Lawns are one of those landscape features in need of fairly constant attention beyond mowing. You can slow the decline by fixing problems, but even healthy lawns will need some intervention sooner or later. We live in a region turf specialists call the transition zone, meaning we’re too far south for cool-season grasses to like our summers and too far north for warm-season grasses to do well in winter and early spring.
September and October are the best months for lawn fixing, especially for seeding preferred cool-season fescues. It may seem more intuitive to seed in the spring, when everything is growing, but spring seedlings can be too frail to handle the rigors of summer. Fall-started grass will have developed more fully before the stresses of next year’s growing season.
I talked to a number of turf experts — Debra Ricigliano of the Maryland Home and Garden Information Center; Dwayne Parris of Chapel Valley Landscape Co.; Murray Cook of the Brickman Group’s Sports Turf Services; Jody Fetzer of Hillwood Estate, Museum and Gardens; and Scott Steinfeldt of Chanticleer Garden — and also recalled my own lawn-repair adventures over the years.
If you are faced with a declining lawn and a desire to fix it yourself, you have three options: complete renovation, overseeding or patching bare spots.
Renovating the lawn
If your lawn is thin and overrun with weeds, it may be time to start again. A complete renovation gives you a chance to deal with perennial weeds and reverse soil compaction, improve the topsoil and switch to a better variety of turfgrass. The standard advice is that if your lawn is more than half weeds, complete renovation is in order.

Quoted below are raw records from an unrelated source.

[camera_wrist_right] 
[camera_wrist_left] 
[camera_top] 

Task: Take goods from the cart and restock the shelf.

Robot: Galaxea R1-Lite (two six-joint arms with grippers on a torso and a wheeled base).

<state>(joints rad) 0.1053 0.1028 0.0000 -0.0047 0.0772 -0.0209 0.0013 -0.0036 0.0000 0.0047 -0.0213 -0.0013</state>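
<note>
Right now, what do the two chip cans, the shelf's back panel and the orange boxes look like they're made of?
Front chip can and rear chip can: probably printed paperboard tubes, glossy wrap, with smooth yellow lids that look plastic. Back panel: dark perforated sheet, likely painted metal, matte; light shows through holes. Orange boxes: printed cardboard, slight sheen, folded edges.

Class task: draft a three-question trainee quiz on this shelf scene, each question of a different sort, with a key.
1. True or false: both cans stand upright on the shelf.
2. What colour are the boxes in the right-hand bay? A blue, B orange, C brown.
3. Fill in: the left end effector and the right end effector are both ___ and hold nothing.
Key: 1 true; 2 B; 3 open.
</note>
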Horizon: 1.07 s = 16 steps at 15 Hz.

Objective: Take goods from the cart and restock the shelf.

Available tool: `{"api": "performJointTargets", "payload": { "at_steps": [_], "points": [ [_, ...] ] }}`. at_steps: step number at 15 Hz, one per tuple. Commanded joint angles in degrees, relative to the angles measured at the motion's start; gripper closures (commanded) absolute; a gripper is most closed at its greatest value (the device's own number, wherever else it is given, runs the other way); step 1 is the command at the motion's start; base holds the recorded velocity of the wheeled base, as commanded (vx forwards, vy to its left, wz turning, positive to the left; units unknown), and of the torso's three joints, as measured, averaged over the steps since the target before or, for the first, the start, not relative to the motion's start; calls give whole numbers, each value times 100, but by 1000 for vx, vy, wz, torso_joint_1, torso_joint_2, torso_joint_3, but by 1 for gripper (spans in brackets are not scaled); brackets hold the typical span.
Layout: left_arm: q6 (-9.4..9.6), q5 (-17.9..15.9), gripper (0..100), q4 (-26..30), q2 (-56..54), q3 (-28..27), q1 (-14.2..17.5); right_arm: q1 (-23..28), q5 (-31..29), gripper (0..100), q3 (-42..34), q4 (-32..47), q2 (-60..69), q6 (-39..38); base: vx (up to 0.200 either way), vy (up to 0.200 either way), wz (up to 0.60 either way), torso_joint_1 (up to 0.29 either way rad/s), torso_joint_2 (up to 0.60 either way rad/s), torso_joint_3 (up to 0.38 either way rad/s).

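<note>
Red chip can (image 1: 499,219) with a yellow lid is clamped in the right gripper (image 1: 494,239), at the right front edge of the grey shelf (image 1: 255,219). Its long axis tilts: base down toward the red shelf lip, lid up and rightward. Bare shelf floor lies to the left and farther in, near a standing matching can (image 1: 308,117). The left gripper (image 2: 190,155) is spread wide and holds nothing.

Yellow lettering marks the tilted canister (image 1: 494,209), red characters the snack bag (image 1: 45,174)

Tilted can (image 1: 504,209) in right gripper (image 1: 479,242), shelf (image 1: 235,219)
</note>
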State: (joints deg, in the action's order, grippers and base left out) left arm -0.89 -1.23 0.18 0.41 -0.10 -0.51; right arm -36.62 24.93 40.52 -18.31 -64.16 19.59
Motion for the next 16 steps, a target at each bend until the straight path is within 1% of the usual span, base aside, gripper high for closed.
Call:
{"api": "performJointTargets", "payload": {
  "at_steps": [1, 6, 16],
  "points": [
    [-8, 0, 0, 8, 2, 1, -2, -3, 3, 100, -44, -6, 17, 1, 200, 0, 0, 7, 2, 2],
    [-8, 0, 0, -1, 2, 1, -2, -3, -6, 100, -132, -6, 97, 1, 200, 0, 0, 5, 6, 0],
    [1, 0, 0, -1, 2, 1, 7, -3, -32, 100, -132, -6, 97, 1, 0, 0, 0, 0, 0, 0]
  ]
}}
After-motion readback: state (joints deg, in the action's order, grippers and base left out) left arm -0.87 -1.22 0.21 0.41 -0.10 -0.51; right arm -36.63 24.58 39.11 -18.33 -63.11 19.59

The size of the lawn dictates the approach. A small urban lawn can be handled easily with manual tools, but once you are faced with anything more than 2,000 square feet, you need mechanical help.
You can spray your old lawn with glyphosate (most economically as concentrate diluted in a sprayer) and heed all the label precautions. It is too late to use more persistent herbicides, which would interfere with grass-seedling growth. This may include glyphosate with added herbicidal ingredients. After spraying with glyphosate, wait seven days, and then dig up or rototill the dead lawn. Alternatively, you can dig up the live lawn, separate the vegetation and add the turf remnants to the compost pile, and sow seed without the wait.
Before laying the seed, add two to four inches of soil amendments. A mixture of topsoil, organic matter and washed sand will do wonders: Incorporate the mix into the existing soil before raking smooth. Add starter fertilizer at the recommended label rate.